EXERCISE AIM: Every line from the beginning of the data through the line containing "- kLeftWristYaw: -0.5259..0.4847" should be reproduced exactly, and no further lines should be output.

[[ SUPPLIED ENTRIES, beginning ]]

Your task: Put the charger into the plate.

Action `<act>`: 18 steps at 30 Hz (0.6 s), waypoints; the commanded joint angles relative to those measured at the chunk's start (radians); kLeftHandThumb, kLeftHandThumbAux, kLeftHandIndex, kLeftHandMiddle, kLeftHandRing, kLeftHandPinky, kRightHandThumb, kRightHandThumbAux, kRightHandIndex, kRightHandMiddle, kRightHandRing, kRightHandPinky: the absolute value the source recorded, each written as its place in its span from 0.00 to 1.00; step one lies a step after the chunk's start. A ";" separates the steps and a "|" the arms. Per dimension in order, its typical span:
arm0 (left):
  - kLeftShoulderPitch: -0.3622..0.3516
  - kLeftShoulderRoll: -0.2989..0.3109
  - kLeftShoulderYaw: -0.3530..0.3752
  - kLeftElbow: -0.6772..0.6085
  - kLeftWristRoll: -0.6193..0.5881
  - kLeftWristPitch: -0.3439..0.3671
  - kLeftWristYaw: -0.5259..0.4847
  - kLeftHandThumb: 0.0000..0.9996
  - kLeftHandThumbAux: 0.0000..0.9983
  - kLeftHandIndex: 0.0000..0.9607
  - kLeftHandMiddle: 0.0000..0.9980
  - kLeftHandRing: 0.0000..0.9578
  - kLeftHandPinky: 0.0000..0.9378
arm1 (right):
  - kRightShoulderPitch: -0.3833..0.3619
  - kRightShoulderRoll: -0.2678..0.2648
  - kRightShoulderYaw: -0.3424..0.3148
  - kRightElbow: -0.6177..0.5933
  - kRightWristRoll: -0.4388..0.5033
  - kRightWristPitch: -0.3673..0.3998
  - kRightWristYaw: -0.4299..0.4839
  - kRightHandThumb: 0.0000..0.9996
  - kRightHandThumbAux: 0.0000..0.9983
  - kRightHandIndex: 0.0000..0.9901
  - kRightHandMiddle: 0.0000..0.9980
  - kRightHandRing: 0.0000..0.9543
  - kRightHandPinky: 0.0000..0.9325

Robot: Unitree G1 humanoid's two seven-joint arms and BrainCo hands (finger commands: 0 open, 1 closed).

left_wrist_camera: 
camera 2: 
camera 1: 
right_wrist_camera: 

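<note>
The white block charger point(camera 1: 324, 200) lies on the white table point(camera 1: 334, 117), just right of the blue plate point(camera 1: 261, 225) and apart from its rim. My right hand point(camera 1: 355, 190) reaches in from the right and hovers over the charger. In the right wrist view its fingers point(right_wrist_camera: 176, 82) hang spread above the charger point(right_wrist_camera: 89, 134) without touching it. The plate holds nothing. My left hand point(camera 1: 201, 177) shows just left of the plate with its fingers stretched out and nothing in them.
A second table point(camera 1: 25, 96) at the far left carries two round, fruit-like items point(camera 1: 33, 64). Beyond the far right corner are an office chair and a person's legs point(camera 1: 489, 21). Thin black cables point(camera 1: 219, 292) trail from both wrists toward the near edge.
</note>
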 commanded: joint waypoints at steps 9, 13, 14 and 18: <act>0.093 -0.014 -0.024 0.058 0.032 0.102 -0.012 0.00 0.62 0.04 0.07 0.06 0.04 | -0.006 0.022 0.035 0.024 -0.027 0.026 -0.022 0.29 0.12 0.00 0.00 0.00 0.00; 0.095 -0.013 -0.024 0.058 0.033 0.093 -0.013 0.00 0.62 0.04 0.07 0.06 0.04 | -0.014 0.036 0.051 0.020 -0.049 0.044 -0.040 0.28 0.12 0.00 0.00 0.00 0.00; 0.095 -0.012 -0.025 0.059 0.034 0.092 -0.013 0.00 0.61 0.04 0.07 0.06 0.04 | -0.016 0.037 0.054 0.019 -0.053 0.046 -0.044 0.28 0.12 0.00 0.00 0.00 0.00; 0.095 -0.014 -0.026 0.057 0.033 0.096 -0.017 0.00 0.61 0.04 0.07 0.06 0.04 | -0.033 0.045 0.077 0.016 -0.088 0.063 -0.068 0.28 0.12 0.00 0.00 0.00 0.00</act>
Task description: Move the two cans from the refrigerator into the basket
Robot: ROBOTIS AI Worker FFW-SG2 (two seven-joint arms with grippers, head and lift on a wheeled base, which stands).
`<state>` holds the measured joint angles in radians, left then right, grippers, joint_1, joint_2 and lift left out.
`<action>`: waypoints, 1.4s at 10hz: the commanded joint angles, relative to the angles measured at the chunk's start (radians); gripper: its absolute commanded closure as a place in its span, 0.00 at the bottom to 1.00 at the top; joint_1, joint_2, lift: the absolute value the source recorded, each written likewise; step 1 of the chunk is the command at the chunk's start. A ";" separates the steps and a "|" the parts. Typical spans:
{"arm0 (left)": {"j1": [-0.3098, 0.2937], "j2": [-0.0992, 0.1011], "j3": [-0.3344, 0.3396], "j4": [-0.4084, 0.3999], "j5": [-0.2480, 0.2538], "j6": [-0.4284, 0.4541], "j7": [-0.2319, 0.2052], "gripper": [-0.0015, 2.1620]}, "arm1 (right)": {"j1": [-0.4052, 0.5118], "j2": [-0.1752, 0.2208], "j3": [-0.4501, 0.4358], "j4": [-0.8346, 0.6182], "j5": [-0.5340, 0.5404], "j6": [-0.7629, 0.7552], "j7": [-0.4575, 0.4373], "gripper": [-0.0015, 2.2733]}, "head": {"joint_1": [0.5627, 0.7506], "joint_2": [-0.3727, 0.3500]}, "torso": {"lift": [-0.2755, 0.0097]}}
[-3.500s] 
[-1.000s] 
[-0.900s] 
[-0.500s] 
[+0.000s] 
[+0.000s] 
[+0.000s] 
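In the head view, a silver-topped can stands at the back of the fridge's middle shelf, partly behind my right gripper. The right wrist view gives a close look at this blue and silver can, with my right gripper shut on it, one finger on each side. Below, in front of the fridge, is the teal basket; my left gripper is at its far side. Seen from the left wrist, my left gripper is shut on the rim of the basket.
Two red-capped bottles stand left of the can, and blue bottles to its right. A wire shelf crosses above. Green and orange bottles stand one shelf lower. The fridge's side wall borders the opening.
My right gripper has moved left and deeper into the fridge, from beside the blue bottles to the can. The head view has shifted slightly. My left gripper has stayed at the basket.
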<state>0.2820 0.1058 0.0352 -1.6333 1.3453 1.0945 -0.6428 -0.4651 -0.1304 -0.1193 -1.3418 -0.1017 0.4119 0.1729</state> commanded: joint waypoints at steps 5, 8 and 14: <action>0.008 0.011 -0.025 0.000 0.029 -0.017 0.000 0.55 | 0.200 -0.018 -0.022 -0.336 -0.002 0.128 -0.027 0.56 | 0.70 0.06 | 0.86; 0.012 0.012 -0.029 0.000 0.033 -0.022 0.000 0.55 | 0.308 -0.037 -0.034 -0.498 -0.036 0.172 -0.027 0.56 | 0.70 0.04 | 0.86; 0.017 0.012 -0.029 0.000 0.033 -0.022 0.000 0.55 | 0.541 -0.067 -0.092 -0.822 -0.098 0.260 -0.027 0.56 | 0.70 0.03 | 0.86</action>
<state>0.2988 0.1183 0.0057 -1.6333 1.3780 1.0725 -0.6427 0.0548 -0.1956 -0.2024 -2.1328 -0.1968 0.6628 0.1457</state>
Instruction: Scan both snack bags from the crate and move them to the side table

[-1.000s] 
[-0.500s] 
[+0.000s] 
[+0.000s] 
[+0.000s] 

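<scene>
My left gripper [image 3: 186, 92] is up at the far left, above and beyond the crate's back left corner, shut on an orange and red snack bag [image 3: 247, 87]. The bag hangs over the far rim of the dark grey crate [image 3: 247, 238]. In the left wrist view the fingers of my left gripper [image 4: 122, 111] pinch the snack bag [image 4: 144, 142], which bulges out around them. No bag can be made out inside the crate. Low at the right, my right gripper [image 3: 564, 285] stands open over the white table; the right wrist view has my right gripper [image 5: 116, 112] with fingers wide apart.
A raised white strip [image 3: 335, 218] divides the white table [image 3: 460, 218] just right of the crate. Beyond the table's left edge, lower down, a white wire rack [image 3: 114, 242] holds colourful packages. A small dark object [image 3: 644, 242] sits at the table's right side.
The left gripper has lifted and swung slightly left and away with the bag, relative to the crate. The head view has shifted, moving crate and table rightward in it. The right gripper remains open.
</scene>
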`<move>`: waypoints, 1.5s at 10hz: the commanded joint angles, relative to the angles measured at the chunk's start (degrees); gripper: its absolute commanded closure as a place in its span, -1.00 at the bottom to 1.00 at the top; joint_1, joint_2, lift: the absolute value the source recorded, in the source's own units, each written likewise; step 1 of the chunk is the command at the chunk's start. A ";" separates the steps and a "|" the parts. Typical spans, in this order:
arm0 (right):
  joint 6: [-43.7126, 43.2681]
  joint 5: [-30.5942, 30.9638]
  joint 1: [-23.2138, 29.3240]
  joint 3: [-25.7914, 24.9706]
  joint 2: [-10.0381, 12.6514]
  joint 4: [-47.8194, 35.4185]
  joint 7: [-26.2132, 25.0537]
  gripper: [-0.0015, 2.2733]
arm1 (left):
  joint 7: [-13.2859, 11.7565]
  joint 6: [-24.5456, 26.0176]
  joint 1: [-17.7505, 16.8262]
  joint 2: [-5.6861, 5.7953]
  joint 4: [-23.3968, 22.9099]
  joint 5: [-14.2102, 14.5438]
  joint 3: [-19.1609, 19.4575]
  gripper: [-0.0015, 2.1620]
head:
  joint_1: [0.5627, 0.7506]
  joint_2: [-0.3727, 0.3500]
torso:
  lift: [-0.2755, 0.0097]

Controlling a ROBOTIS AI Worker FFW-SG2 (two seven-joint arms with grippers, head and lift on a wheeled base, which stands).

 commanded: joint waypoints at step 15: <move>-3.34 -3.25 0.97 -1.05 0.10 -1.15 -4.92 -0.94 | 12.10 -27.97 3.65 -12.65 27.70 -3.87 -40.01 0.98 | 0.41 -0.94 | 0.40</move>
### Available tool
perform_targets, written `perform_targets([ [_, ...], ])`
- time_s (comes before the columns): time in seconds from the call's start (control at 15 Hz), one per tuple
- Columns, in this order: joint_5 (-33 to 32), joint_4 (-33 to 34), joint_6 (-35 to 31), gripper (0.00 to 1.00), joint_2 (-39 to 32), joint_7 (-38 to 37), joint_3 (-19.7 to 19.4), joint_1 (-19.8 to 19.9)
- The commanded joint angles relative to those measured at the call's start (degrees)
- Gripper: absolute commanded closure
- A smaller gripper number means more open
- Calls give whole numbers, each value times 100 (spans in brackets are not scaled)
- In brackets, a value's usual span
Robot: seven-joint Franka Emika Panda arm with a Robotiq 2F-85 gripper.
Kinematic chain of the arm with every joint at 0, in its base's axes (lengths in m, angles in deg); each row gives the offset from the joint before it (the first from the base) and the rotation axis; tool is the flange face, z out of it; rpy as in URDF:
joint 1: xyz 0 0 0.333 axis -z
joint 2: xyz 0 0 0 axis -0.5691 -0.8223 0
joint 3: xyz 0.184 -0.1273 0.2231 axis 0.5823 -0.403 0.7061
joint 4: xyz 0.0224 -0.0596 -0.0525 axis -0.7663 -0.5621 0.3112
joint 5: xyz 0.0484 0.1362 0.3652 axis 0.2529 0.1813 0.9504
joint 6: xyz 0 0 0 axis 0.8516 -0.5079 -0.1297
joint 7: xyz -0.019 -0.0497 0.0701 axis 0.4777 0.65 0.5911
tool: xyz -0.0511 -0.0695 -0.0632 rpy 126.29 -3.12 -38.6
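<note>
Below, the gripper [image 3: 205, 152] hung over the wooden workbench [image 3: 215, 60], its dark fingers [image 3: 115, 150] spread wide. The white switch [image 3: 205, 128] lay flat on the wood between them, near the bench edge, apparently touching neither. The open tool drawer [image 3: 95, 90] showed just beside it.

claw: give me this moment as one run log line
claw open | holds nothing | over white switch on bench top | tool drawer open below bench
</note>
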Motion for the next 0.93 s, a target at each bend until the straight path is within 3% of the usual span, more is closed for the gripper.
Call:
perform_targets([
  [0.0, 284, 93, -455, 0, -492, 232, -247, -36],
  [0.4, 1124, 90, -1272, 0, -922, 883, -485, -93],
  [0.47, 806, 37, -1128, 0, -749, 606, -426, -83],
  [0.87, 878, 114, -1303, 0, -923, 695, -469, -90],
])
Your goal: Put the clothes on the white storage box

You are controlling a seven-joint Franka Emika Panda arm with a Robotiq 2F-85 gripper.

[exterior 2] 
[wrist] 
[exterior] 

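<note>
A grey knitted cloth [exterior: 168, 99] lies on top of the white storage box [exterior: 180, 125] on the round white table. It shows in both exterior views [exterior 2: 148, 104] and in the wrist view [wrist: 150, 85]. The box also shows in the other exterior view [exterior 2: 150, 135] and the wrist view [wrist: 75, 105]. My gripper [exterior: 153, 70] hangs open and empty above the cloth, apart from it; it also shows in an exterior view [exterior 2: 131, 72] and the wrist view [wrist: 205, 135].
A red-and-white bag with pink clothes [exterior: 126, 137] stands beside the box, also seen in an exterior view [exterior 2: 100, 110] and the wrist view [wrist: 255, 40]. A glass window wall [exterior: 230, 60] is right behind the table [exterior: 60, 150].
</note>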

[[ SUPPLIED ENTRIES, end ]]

RESULT:
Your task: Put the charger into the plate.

Action `<act>`: 18 steps at 30 Hz (0.6 s), waypoints; the commanded joint angles relative to those measured at the chunk's start (radians); kLeftHandThumb, kLeftHandThumbAux, kLeftHandIndex, kLeftHandMiddle, kLeftHandRing, kLeftHandPinky, kRightHandThumb, kRightHandThumbAux, kRightHandIndex, kRightHandMiddle, kRightHandRing, kRightHandPinky: the absolute value the source recorded, each written as its place in its span from 0.00 to 1.00; step one lies a step after the chunk's start. A ";" separates the steps and a "|" the arms. Per dimension in order, its typical span:
arm0 (left):
  - kLeftShoulderPitch: -0.3622..0.3516
  - kLeftShoulderRoll: -0.2989..0.3109
  - kLeftShoulderYaw: -0.3530..0.3752
  - kLeftElbow: -0.6772..0.6085
  - kLeftWristRoll: -0.6193..0.5881
  - kLeftWristPitch: -0.3439..0.3671
  - kLeftWristYaw: -0.5259..0.4847

This exercise requires no further output.